*Directions*
What the task needs is every record repeated exactly, nothing more.

*Data for the task*
##############################
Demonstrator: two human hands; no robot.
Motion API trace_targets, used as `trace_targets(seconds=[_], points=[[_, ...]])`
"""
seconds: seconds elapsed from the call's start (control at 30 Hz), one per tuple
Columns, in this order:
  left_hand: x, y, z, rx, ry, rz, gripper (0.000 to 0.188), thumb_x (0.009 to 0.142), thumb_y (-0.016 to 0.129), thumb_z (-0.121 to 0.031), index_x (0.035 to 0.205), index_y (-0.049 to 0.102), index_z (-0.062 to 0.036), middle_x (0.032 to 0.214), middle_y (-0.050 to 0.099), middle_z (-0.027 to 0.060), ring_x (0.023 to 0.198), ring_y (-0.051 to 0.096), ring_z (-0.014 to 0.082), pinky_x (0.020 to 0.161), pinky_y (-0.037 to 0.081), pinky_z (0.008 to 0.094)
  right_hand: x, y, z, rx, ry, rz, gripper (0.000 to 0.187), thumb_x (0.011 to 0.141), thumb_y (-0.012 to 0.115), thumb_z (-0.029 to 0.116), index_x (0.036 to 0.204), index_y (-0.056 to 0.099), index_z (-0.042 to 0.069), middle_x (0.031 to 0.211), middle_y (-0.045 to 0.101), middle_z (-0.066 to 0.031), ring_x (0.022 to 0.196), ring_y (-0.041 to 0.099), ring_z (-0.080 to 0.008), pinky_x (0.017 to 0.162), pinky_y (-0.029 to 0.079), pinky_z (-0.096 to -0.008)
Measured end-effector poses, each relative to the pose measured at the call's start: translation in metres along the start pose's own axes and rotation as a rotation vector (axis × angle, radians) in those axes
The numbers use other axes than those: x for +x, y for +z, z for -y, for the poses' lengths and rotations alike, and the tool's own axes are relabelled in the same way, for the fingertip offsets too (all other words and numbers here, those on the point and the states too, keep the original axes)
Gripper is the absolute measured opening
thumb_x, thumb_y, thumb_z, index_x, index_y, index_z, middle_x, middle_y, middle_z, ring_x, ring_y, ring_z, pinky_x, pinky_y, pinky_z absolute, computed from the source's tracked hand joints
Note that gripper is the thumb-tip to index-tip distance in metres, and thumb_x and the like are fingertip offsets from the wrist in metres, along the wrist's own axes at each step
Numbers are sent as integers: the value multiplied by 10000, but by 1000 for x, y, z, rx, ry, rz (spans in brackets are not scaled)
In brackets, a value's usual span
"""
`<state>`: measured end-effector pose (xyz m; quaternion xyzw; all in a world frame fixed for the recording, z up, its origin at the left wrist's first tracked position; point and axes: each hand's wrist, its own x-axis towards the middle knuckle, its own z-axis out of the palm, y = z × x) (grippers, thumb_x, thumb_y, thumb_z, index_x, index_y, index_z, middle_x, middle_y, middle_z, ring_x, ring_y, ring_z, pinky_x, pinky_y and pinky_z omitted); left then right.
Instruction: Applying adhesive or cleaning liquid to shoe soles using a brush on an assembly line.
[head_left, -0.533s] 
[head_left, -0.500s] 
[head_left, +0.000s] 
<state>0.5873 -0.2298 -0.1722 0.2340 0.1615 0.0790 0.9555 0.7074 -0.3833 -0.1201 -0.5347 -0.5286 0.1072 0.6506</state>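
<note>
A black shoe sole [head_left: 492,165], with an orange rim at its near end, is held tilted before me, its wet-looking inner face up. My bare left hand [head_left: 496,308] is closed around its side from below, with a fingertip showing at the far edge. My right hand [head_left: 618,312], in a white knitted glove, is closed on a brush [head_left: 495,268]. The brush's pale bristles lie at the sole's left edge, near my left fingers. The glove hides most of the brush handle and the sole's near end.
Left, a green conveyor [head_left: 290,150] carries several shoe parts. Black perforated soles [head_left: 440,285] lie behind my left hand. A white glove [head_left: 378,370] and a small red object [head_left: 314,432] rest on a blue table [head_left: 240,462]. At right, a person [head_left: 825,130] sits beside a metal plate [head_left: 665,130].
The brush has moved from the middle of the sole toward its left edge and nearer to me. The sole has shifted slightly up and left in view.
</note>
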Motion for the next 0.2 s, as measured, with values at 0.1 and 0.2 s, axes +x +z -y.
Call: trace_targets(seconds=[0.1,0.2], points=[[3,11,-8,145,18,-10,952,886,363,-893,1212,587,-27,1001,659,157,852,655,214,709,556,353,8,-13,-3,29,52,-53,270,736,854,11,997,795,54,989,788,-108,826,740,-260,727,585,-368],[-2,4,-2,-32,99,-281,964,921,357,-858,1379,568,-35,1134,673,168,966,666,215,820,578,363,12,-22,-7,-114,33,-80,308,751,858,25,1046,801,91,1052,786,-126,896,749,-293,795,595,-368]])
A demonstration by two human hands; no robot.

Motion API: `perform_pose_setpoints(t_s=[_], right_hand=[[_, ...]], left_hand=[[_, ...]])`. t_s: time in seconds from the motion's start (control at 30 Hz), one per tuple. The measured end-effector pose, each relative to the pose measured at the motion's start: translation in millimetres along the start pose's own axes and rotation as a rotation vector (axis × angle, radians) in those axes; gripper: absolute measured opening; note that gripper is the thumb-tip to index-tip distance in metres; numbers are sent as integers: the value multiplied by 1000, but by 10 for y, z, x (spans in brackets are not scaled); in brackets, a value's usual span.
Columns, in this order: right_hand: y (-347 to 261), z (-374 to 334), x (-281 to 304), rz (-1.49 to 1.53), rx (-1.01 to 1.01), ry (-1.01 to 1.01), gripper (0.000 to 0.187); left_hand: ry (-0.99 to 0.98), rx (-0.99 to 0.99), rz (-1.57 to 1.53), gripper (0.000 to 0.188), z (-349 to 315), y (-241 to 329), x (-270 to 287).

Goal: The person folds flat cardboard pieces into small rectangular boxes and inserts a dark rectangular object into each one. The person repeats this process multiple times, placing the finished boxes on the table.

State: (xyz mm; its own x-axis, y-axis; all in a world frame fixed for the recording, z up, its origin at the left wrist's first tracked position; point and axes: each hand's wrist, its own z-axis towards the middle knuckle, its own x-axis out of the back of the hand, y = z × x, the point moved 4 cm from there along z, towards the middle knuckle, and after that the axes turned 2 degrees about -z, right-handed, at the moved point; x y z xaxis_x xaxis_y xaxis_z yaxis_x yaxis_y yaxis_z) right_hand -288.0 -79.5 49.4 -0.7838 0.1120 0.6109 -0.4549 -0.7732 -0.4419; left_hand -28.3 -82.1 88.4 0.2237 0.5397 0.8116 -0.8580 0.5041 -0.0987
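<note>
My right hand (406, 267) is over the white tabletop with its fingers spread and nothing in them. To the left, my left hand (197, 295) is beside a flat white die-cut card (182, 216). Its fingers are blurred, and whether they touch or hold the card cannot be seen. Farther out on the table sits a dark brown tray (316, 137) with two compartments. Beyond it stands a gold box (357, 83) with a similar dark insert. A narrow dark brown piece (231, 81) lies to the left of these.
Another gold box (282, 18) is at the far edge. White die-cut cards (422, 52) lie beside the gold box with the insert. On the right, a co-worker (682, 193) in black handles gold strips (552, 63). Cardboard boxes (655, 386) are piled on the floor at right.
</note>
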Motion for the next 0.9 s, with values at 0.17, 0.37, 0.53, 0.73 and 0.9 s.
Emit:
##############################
*Solution to this exercise*
Demonstrator: two human hands; no robot.
Motion API trace_targets, used as `trace_targets(seconds=[_], points=[[_, ...]])`
"""
seconds: seconds elapsed from the call's start (control at 30 Hz), one per tuple
Columns, in this order:
  left_hand: x, y, z, rx, ry, rz, gripper (0.000 to 0.188), thumb_x (0.009 to 0.142), thumb_y (-0.016 to 0.129), thumb_z (-0.121 to 0.031), index_x (0.035 to 0.205), index_y (-0.049 to 0.102), index_z (-0.062 to 0.036), middle_x (0.032 to 0.214), middle_y (-0.050 to 0.099), middle_z (-0.027 to 0.060), ring_x (0.023 to 0.198), ring_y (-0.051 to 0.096), ring_z (-0.014 to 0.082), pinky_x (0.020 to 0.161), pinky_y (-0.037 to 0.081), pinky_z (0.008 to 0.094)
  right_hand: x, y, z, rx, ry, rz, gripper (0.000 to 0.187), thumb_x (0.011 to 0.141), thumb_y (-0.012 to 0.115), thumb_z (-0.029 to 0.116), index_x (0.036 to 0.204), index_y (-0.056 to 0.099), index_z (-0.042 to 0.069), middle_x (0.031 to 0.211), middle_y (-0.045 to 0.101), middle_z (-0.066 to 0.031), ring_x (0.022 to 0.196), ring_y (-0.041 to 0.099), ring_z (-0.080 to 0.008), pinky_x (0.017 to 0.162), pinky_y (-0.029 to 0.079), pinky_z (-0.096 to -0.008)
Measured end-effector poses, each relative to the pose measured at the call's start: translation in metres along the start pose's own axes and rotation as a rotation vector (axis × angle, radians) in those axes
The numbers use other axes than those: x for +x, y for +z, z for -y, for the poses' lengths and rotations alike, and the tool's own axes are relabelled in the same way, for the fingertip offsets too (all other words and numbers here, those on the point and the states too, keep the original axes)
Gripper is the absolute measured opening
thumb_x, thumb_y, thumb_z, index_x, index_y, index_z, middle_x, middle_y, middle_z, ring_x, ring_y, ring_z, pinky_x, pinky_y, pinky_z absolute, computed from the source's tracked hand joints
Note that gripper is the thumb-tip to index-tip distance in metres, and thumb_x and the like are fingertip offsets from the wrist in metres, along the wrist's own axes at each step
Numbers are sent as integers: the value multiplied by 10000, but by 1000 for x, y, z, rx, ry, rz (spans in brackets are not scaled)
In brackets, a value's usual span
"""
`<state>`: measured end-effector pose (xyz m; quaternion xyzw; all in a world frame fixed for the recording, z up, its origin at the left wrist's first tracked position; point and axes: each hand's wrist, its own x-axis towards the middle knuckle, its own z-axis out of the palm, y = z × x) (grippers, thumb_x, thumb_y, thumb_z, index_x, index_y, index_z, middle_x, middle_y, middle_z, ring_x, ring_y, ring_z, pinky_x, pinky_y and pinky_z omitted); left then right.
Instruction: Applying adhesive or cleaning liquid to shoe soles using a brush on an assembly line.
[head_left, -0.533s] 
[head_left, -0.500s] 
[head_left, +0.000s] 
<state>0.5873 -0.2298 -0.1722 0.2340 0.1615 0.0790 0.9555 0.7074 -0.3833 -0.1201 -0.5347 -0.5286 0.1072 0.6506</state>
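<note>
A black shoe sole [head_left: 492,165], with an orange rim at its near end, is held tilted before me, its wet-looking inner face up. My bare left hand [head_left: 496,308] is closed around its side from below, with a fingertip showing at the far edge. My right hand [head_left: 618,312], in a white knitted glove, is closed on a brush [head_left: 495,268]. The brush's pale bristles lie at the sole's left edge, near my left fingers. The glove hides most of the brush handle and the sole's near end.
Left, a green conveyor [head_left: 290,150] carries several shoe parts. Black perforated soles [head_left: 440,285] lie behind my left hand. A white glove [head_left: 378,370] and a small red object [head_left: 314,432] rest on a blue table [head_left: 240,462]. At right, a person [head_left: 825,130] sits beside a metal plate [head_left: 665,130].
The brush has moved from the middle of the sole toward its left edge and nearer to me. The sole has shifted slightly up and left in view.
</note>
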Motion for the next 0.2 s, as measured, with values at 0.1 and 0.2 s, axes +x +z -y.
Call: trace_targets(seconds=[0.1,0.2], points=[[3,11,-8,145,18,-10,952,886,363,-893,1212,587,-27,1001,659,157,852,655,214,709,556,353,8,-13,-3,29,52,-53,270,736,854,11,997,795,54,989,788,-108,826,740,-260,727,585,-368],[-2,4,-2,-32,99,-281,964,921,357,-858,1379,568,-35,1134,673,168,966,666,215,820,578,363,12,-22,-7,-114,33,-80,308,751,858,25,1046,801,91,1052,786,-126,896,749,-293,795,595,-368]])
A demonstration by two human hands; no robot.

Motion API: `perform_pose_setpoints(t_s=[_], right_hand=[[_, ...]], left_hand=[[_, ...]])`. t_s: time in seconds from the motion's start (control at 30 Hz), one per tuple. The measured end-effector pose, each relative to the pose measured at the motion's start: translation in millimetres along the start pose's own axes and rotation as a rotation vector (axis × angle, radians) in those axes; gripper: absolute measured opening; note that gripper is the thumb-tip to index-tip distance in metres; numbers are sent as integers: the value multiplied by 1000, but by 10 for y, z, x (spans in brackets are not scaled); in brackets, a value's usual span.
Columns, in this order: right_hand: y (-347 to 261), z (-374 to 334), x (-281 to 304), rz (-1.49 to 1.53), rx (-1.01 to 1.01), ry (-1.01 to 1.01), gripper (0.000 to 0.187); left_hand: ry (-0.99 to 0.98), rx (-0.99 to 0.99), rz (-1.57 to 1.53), gripper (0.000 to 0.188), z (-349 to 315), y (-241 to 329), x (-270 to 287).

Goal: The person folds flat cardboard pieces into small rectangular boxes and inserts a dark rectangular object into each one. The person repeats this process multiple times, placing the finished boxes on the table.

State: (xyz mm; its own x-axis, y-axis; all in a world frame fixed for the recording, z up, its origin at the left wrist's first tracked position; point and axes: each hand's wrist, its own z-axis towards the middle knuckle, its own x-axis out of the back of the hand, y = z × x, the point moved 4 cm from there along z, towards the middle knuckle, and after that the axes turned 2 degrees about -z, right-handed, at the moved point; x y z xaxis_x xaxis_y xaxis_z yaxis_x yaxis_y yaxis_z) right_hand -288.0 -79.5 49.4 -0.7838 0.1120 0.6109 -0.4549 -0.7732 -0.4419; left_hand -28.3 -82.1 88.4 0.2237 0.5397 0.8116 -0.8580 0.5041 -0.0987
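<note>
My right hand (406, 267) is over the white tabletop with its fingers spread and nothing in them. To the left, my left hand (197, 295) is beside a flat white die-cut card (182, 216). Its fingers are blurred, and whether they touch or hold the card cannot be seen. Farther out on the table sits a dark brown tray (316, 137) with two compartments. Beyond it stands a gold box (357, 83) with a similar dark insert. A narrow dark brown piece (231, 81) lies to the left of these.
Another gold box (282, 18) is at the far edge. White die-cut cards (422, 52) lie beside the gold box with the insert. On the right, a co-worker (682, 193) in black handles gold strips (552, 63). Cardboard boxes (655, 386) are piled on the floor at right.
</note>
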Motion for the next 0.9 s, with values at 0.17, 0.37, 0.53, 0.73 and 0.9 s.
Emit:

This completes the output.